Hotels have one defining feature: an unsold room night is gone forever. A room left empty tonight cannot be sold twice tomorrow. So the real question is not "how much money came in" but "how much of our available capacity did we turn into revenue?" That is exactly what RevPAR, occupancy and GOPPAR answer.
Analytics supports three core decisions: whether to raise or lower rates, which sales channel deserves more attention, and which costs can be cut.
What is USALI and why does it matter?
USALI (Uniform System of Accounts for the Lodging Industry) is the accounting and reporting standard widely used across the hospitality industry.
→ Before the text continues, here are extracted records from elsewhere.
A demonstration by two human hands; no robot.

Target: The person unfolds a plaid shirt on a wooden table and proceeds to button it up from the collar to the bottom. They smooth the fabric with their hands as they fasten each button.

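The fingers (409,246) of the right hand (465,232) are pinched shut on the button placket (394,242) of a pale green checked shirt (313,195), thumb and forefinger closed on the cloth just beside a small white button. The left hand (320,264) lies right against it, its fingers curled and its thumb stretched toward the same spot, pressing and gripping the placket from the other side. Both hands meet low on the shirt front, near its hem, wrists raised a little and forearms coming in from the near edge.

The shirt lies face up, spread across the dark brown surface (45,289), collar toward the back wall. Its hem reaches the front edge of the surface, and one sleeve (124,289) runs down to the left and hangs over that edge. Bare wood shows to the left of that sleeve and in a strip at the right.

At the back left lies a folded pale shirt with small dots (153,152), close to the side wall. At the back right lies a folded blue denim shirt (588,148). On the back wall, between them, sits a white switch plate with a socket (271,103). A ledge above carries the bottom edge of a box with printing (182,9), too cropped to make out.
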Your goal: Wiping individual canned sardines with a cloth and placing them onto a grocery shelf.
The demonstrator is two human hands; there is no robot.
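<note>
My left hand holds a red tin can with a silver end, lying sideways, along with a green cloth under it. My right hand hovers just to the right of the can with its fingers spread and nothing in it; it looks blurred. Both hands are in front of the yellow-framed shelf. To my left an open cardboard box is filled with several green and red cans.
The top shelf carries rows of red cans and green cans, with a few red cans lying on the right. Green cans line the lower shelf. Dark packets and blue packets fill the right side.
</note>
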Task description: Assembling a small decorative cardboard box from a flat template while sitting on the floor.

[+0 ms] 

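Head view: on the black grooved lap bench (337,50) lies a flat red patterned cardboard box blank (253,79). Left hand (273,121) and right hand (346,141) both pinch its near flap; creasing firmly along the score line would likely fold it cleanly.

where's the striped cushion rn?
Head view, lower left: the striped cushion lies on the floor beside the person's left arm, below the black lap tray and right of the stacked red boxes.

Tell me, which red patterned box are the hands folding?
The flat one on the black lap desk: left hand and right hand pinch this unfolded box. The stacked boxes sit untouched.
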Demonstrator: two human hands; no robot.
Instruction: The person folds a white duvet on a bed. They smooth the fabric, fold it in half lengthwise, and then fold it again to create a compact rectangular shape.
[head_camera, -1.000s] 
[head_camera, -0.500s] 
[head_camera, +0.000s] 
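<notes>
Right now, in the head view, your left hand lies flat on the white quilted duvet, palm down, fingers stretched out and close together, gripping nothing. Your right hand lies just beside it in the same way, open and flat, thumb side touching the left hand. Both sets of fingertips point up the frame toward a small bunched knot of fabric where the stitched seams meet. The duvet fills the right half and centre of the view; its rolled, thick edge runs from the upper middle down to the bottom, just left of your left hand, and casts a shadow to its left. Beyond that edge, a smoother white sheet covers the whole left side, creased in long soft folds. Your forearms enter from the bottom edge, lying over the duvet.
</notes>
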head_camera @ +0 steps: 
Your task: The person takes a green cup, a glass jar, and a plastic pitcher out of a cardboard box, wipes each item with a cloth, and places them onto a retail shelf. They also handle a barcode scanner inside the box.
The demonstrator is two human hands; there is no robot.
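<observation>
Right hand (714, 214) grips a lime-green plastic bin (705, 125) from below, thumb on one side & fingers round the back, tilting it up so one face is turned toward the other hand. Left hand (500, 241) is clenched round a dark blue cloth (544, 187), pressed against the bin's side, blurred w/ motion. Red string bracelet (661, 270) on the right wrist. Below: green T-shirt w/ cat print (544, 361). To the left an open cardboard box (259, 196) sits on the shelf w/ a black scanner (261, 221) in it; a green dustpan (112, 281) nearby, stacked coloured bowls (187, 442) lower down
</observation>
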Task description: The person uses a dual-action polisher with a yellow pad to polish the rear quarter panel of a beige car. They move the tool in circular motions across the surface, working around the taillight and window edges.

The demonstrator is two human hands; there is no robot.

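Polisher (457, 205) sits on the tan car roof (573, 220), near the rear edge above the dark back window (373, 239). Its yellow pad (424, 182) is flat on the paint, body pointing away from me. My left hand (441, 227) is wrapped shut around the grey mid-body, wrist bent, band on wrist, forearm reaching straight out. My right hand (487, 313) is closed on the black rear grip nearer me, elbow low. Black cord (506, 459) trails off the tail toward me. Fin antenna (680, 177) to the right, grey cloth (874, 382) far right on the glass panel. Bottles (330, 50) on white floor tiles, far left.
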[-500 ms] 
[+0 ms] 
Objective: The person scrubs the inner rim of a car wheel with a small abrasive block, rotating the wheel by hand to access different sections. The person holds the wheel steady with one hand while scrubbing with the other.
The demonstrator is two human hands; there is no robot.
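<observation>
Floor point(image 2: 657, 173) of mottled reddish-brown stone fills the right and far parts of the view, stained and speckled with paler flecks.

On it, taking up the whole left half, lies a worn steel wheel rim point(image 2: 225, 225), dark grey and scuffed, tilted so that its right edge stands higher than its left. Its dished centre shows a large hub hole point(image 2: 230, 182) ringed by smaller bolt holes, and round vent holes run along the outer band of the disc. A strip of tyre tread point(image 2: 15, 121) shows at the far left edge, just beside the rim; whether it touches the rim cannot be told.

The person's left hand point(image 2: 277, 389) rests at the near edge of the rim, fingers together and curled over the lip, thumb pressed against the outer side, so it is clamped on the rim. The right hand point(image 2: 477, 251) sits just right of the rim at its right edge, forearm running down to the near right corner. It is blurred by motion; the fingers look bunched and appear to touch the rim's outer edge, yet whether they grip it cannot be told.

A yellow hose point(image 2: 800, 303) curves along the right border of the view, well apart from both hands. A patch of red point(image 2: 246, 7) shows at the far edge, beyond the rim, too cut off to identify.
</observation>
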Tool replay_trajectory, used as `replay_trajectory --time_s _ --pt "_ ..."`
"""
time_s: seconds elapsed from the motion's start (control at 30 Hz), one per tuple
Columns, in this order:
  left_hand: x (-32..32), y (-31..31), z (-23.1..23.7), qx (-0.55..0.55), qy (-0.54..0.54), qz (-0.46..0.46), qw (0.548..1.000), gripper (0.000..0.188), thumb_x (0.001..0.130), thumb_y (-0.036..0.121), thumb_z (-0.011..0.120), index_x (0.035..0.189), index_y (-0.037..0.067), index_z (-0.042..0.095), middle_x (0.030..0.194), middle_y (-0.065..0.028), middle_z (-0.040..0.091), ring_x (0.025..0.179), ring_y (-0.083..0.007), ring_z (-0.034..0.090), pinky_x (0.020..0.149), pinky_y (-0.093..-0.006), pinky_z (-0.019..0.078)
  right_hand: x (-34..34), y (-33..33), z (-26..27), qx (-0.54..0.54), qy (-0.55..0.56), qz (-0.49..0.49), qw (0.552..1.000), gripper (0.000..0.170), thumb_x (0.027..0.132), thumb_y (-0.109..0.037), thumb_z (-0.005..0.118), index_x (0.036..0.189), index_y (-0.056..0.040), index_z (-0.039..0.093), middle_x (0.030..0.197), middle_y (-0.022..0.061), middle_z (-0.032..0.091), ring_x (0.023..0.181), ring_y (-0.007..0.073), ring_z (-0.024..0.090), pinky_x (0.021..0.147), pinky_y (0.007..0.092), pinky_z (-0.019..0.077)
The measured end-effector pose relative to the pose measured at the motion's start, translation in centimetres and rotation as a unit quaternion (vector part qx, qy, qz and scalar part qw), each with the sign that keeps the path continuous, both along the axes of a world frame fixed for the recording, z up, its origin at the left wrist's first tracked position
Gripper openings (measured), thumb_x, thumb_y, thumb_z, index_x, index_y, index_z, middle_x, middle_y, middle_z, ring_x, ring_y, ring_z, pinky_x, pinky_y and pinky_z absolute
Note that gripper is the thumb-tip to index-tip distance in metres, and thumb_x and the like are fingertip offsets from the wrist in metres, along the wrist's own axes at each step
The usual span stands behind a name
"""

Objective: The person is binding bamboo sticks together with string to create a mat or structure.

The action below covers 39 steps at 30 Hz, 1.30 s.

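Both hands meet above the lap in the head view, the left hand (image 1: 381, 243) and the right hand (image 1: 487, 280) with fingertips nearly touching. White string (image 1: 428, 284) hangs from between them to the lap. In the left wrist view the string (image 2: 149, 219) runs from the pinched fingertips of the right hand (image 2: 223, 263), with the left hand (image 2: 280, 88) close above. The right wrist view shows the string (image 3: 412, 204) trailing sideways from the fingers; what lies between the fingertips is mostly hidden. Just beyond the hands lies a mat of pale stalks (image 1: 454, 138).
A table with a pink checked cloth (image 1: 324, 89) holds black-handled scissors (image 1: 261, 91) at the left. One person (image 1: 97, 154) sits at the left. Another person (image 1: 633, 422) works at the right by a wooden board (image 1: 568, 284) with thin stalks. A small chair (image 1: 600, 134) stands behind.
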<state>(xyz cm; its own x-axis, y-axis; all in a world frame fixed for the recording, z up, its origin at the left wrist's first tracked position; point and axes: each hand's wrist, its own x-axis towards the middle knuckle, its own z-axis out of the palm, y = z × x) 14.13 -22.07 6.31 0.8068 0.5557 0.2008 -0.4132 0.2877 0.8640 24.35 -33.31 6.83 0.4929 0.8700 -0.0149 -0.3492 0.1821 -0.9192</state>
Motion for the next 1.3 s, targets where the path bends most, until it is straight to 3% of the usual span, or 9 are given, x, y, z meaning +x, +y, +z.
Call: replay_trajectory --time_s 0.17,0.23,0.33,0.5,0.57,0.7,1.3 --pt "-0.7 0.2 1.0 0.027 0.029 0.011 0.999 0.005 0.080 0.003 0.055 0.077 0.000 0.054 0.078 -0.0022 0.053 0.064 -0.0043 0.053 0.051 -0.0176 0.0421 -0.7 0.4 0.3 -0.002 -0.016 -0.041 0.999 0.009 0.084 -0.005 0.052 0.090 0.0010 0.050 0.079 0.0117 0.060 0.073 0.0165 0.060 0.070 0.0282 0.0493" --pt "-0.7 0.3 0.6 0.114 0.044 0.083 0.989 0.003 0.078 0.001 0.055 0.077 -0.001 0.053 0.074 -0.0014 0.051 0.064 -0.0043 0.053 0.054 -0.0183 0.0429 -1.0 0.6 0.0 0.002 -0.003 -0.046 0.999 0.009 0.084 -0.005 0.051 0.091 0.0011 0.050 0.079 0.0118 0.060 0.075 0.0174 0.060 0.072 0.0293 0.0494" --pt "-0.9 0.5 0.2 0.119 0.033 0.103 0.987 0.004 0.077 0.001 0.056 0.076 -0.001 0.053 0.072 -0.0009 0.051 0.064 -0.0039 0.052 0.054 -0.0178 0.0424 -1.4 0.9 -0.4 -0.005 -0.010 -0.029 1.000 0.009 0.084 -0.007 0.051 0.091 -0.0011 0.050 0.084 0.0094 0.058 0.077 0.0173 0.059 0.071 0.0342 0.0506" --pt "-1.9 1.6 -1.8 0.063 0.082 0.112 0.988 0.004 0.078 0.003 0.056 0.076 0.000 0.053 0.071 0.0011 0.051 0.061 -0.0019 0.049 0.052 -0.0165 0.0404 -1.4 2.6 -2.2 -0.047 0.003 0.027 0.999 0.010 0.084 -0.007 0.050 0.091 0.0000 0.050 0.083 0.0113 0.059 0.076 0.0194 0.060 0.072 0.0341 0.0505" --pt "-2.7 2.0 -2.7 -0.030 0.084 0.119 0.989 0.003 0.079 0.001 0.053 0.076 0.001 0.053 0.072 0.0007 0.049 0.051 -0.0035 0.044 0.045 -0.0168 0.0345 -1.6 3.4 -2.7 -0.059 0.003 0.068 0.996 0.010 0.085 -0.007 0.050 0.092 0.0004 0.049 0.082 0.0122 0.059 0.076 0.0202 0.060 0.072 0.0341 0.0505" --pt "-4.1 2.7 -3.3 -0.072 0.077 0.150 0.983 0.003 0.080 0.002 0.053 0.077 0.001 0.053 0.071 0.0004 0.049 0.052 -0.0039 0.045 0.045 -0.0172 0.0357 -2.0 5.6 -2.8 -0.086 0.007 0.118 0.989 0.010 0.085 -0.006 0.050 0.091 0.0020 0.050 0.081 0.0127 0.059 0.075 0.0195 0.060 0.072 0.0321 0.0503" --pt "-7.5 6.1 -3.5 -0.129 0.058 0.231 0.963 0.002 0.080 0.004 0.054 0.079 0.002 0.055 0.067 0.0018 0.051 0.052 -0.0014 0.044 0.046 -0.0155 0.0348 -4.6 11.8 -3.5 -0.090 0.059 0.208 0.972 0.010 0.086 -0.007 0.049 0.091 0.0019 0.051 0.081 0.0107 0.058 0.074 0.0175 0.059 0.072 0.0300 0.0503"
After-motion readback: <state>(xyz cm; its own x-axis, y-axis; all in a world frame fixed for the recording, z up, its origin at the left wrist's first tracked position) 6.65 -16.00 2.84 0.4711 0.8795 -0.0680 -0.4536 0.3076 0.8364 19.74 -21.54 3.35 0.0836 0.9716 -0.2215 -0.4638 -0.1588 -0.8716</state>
It gives KPIs a shared meaning: when people say ADR, RevPAR or GOP, they mean the same formula.
uMehmon calculates its KPIs following this approach. That helps in two ways: you can discuss results in the industry's common language — with an investor, a bank or a management company — and the numbers are calculated by the same rules month after month, so they are genuinely comparable.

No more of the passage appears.